◆ **Task instructions**: Write every entry out again, unchanged.

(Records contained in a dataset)
● ● ●

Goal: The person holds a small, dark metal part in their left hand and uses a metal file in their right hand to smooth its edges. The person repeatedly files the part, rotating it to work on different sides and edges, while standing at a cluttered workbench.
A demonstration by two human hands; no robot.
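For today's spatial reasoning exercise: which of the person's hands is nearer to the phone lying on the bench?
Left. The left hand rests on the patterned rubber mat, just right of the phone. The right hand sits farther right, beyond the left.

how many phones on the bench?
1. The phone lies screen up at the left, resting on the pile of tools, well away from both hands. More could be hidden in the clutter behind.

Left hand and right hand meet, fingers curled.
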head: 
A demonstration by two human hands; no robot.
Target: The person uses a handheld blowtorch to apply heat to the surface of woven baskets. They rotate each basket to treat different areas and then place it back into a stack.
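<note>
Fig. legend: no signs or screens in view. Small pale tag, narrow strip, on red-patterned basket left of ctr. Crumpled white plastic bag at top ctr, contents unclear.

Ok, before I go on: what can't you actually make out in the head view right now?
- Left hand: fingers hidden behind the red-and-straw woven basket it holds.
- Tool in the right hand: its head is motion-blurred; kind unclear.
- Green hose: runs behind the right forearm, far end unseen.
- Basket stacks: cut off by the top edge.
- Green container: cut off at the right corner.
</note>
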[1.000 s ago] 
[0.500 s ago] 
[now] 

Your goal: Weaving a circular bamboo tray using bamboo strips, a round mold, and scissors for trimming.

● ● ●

◆ **Task output**:
Goal: The person holds a small, dark metal part in their left hand and uses a metal file in their right hand to smooth its edges. The person repeatedly files the part, rotating it to work on different sides and edges, while standing at a cluttered workbench.
A demonstration by two human hands; no robot.
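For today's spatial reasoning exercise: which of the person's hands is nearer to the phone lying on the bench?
Left. The left hand rests on the patterned rubber mat, just right of the phone. The right hand sits farther right, beyond the left.

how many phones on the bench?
1. The phone lies screen up at the left, resting on the pile of tools, well away from both hands. More could be hidden in the clutter behind.

Left hand and right hand meet, fingers curled.
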head: 
A demonstration by two human hands; no robot.
Target: The person uses a handheld blowtorch to apply heat to the surface of woven baskets. They rotate each basket to treat different areas and then place it back into a stack.
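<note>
Fig. legend: no signs or screens in view. Small pale tag, narrow strip, on red-patterned basket left of ctr. Crumpled white plastic bag at top ctr, contents unclear.

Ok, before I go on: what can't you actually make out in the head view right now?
- Left hand: fingers hidden behind the red-and-straw woven basket it holds.
- Tool in the right hand: its head is motion-blurred; kind unclear.
- Green hose: runs behind the right forearm, far end unseen.
- Basket stacks: cut off by the top edge.
- Green container: cut off at the right corner.
</note>
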[1.000 s ago] 
[0.500 s ago] 
[now] 

Your goal: Weaving a circular bamboo tray using bamboo strips, a round mold, and scissors for trimming.

The exercise output is complete.